I have a 200 amp service to my house. Installing a 17kw generator w/ 200 amp ATS switch. Wire to generator from ATS is sized for the 65 amp breaker in generator correct? I think I am really over thinking this. Thanks in advance.


----------



## McClary’s Electrical (Feb 21, 2009)

Just hire an electrician and let him worry about it


----------



## Going_Commando (Oct 1, 2011)

mcclary's electrical said:


> Just hire an electrician and let him worry about it


This man knows of what he speaks.


----------



## dot123 (Nov 30, 2014)

So I would size the wire for the breaker in the generator. I don't understand why you would post something if you don't know the answer. I guess this is where you will get condescending. Thanks for your help


----------



## bobelectric (Feb 24, 2007)

17 kw / 240 volts = 70.83 amps


----------



## dot123 (Nov 30, 2014)

Thanks, that is what I thought but just double checking. Much appreciated.


----------



## mdfriday (May 14, 2007)

dot123 said:


> So I would size the wire for the breaker in the generator. I don't understand why you would post something if you don't know the answer. I guess this is where you will get condescending. Thanks for your help


You posted and did not know the answer, hence your initial question. 

What do you do for a living?


----------



## McClary’s Electrical (Feb 21, 2009)

bobelectric said:


> 17 kw / 240 volts = 70.83 amps


Why would you answer a diy question?


----------



## dot123 (Nov 30, 2014)

I am an electrician but have worked in the office for a few years. I was just trying to confirm what I thought was the answer. I have never installed a residential generator.


----------



## chicken steve (Mar 22, 2011)

Iirc, art 445 insists on 115%

~CS~


----------



## McClary’s Electrical (Feb 21, 2009)

chicken steve said:


> Iirc, art 445 insists on 115%
> 
> ~CS~


Nope


----------



## woodchuck2 (Sep 18, 2009)

Size wire may also vary on distance from transfer switch. I have done installations where the generator was mounted 100' from the home. Personally i prefer to wire almost all my generators with AWG:2 Aluminum to handle any voltage drop, easy to work with and cheap.


----------



## dot123 (Nov 30, 2014)

The generator is only a couple feet from the ATS so I am running # 4 Copper. I live on the coast and hope to get it ready this week before we get hit with a storm and I'm the jerk with a generator not hooked up and no power.


----------



## chicken steve (Mar 22, 2011)

mcclary's electrical said:


> Nope


forgot to add.....w/ some if, but's and an ex.....
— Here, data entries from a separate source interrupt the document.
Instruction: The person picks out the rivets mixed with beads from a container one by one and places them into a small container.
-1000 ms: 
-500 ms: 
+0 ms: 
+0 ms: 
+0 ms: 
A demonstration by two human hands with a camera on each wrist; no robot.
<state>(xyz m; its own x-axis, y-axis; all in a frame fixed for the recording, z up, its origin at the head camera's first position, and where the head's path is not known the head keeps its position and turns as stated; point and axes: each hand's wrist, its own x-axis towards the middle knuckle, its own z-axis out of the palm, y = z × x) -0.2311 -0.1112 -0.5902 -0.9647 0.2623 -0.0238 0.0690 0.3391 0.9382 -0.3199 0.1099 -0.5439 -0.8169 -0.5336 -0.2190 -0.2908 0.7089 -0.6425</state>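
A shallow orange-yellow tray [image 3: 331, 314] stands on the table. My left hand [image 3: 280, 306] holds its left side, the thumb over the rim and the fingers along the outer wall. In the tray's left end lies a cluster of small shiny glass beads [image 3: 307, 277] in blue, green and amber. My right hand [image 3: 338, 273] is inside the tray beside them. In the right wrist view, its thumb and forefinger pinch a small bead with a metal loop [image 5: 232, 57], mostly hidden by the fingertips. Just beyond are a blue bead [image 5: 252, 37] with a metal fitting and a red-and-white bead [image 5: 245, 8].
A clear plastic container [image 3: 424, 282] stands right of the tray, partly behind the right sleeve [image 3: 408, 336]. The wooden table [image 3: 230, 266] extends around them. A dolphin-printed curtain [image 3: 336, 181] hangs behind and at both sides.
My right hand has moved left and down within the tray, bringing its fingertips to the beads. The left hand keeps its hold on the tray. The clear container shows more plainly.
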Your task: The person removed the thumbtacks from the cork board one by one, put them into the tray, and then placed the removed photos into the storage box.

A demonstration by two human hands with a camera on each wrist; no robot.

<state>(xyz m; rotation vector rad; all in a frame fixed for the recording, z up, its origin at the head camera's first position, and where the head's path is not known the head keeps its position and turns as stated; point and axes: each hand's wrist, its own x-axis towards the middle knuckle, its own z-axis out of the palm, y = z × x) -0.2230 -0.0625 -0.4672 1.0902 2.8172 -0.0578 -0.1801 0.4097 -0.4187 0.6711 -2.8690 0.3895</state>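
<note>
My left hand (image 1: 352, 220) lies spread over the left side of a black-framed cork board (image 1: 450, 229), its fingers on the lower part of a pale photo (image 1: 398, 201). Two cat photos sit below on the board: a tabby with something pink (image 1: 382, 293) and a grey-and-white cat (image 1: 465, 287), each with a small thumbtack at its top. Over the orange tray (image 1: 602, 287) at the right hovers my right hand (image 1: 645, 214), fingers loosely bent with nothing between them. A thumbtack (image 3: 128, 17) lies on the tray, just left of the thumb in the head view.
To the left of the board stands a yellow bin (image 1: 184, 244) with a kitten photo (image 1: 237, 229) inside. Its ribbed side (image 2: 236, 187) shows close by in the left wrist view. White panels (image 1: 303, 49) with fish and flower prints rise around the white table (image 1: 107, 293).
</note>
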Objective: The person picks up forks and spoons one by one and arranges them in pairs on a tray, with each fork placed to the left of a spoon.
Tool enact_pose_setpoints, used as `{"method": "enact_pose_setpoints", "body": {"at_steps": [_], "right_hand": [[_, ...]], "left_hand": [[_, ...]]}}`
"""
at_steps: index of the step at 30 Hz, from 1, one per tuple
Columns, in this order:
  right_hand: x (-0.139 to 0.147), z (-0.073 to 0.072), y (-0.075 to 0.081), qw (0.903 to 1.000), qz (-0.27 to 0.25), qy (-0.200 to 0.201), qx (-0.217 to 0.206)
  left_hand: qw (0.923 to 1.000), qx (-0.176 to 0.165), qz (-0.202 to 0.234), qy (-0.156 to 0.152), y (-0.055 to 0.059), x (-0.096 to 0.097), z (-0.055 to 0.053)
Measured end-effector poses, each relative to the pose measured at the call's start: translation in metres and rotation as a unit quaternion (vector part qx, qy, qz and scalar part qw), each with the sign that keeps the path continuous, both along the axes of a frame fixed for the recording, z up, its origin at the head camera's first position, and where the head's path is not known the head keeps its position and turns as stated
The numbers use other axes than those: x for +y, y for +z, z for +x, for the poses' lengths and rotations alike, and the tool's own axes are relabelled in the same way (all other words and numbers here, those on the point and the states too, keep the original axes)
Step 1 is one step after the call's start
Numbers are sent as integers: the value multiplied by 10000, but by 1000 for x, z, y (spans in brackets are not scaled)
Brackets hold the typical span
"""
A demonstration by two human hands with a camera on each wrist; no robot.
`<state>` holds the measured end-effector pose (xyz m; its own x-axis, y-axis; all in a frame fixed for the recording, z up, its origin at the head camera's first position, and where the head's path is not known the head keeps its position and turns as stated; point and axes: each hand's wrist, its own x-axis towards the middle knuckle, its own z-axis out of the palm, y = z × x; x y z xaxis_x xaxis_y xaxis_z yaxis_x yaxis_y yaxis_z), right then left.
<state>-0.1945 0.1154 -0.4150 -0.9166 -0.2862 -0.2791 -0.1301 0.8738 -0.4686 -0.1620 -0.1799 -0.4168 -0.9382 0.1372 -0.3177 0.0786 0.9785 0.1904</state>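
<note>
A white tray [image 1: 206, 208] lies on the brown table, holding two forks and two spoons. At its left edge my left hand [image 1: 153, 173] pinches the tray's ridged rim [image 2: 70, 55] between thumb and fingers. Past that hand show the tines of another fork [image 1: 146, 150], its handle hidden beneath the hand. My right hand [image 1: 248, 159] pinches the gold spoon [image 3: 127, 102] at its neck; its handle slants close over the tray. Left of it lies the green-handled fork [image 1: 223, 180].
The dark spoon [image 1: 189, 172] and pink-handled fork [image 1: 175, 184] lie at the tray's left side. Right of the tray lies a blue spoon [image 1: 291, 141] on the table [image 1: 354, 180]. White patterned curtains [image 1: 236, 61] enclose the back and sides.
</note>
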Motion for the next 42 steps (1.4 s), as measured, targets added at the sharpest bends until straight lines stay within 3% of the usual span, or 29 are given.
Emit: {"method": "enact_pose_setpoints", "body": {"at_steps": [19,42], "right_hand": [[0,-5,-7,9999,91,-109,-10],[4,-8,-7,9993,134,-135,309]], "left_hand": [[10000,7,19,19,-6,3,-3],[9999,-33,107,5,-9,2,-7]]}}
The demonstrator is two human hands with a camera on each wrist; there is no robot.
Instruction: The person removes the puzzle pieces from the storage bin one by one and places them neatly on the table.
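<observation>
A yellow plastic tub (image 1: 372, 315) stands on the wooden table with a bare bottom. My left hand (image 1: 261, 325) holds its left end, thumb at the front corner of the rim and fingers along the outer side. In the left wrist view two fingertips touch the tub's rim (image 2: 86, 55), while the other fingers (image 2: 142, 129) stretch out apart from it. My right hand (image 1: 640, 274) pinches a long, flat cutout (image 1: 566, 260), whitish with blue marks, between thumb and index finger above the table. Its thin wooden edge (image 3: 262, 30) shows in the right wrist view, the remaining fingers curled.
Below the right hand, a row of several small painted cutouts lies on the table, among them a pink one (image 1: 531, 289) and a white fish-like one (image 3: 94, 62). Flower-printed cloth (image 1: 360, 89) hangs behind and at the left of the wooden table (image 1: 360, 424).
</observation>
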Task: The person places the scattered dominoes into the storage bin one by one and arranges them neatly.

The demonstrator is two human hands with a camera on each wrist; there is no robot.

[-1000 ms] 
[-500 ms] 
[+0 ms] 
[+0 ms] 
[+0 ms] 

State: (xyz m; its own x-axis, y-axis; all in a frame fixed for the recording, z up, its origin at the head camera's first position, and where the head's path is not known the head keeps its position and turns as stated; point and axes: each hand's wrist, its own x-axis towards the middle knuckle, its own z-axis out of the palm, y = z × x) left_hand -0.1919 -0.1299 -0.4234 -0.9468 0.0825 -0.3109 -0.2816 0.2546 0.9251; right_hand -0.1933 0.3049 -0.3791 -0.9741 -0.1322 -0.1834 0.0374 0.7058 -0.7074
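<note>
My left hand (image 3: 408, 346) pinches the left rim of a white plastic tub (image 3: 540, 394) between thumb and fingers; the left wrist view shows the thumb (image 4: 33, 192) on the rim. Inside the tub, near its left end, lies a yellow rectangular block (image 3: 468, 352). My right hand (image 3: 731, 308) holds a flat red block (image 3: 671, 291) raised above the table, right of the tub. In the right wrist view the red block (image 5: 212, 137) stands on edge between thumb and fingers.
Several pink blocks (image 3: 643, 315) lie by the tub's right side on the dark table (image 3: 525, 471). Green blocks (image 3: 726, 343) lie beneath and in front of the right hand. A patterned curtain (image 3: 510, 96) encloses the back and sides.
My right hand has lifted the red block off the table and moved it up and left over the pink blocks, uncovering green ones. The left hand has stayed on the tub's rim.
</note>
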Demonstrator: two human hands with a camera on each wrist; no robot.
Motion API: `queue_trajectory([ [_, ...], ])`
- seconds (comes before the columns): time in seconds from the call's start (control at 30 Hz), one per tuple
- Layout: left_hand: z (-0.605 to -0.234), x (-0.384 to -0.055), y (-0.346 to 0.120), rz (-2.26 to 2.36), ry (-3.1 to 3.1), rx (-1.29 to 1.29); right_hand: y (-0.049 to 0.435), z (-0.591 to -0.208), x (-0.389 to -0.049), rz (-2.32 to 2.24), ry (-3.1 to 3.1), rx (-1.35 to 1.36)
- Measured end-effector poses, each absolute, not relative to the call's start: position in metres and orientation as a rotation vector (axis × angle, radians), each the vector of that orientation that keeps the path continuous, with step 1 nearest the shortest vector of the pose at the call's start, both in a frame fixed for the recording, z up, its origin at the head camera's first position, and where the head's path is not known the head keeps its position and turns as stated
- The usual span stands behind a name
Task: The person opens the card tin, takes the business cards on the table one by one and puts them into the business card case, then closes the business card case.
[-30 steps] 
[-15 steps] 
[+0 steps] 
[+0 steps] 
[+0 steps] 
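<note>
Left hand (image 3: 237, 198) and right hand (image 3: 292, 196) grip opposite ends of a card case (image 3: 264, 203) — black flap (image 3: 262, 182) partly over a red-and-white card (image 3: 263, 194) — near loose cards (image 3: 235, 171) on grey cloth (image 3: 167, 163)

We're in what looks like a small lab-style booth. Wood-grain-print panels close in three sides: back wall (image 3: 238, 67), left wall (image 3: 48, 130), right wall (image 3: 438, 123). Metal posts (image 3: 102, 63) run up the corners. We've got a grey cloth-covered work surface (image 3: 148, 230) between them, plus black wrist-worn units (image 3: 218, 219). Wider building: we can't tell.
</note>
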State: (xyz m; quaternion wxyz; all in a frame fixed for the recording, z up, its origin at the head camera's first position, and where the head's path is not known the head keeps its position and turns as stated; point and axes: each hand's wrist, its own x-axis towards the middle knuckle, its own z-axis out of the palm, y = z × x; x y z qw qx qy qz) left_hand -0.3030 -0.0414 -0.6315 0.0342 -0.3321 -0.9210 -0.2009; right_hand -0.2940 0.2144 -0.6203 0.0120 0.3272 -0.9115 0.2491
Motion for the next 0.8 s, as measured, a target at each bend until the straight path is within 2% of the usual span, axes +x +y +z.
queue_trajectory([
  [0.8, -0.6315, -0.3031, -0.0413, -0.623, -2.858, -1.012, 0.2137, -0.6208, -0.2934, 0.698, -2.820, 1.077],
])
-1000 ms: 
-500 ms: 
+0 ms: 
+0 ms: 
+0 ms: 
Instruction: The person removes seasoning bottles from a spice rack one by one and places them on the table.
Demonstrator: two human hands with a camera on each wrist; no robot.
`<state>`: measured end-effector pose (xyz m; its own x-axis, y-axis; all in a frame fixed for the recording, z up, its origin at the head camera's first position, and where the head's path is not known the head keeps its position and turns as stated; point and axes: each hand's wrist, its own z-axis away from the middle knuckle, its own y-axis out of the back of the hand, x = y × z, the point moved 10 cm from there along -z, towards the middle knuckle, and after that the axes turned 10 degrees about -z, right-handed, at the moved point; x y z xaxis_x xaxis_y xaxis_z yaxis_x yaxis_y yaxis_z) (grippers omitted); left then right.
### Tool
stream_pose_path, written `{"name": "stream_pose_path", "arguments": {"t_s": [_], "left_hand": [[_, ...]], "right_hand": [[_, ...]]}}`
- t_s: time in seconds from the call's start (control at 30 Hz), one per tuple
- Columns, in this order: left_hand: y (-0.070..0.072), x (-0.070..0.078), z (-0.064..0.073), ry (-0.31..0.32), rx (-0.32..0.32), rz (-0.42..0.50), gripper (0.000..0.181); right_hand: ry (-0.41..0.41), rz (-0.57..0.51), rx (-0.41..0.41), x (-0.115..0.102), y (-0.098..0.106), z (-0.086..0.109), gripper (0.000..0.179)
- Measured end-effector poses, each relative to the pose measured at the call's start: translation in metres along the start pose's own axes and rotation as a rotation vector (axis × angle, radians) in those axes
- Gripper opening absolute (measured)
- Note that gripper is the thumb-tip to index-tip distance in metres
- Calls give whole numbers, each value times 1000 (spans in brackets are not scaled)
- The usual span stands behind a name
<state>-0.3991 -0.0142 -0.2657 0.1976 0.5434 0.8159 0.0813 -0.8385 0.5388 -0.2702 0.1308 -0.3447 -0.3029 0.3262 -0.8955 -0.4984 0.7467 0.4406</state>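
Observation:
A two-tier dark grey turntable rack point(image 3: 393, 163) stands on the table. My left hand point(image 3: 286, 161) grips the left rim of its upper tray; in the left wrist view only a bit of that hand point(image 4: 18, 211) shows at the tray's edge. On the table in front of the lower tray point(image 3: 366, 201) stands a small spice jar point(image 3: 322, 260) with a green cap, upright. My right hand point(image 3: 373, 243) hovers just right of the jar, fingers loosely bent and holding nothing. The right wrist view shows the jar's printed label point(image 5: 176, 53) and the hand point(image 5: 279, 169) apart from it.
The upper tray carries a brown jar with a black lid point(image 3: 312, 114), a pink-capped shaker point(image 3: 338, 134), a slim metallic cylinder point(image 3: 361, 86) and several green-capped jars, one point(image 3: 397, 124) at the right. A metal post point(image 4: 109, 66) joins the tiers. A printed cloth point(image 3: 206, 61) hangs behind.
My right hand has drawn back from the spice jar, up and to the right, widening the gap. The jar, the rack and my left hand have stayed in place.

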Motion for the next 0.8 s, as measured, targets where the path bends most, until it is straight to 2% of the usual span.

> *445.13 Ampacity of Conductors. *
> The ampacity of the
> conductors from the generator terminals to the first distri-
> bution device(s) containing overcurrent protection shall not
> ...



~CS~


----------



## Birken Vogt (Feb 5, 2014)

I don't remember for sure but I think if you read the manual carefully for the generator itself, it tells you which size wire to use. Suffice it to say it is sized for the 65a breaker as has already been stated.


----------



## bobelectric (Feb 24, 2007)

mcclary's electrical said:


> Why would you answer a diy question?


 Just to do a little math exercise.


----------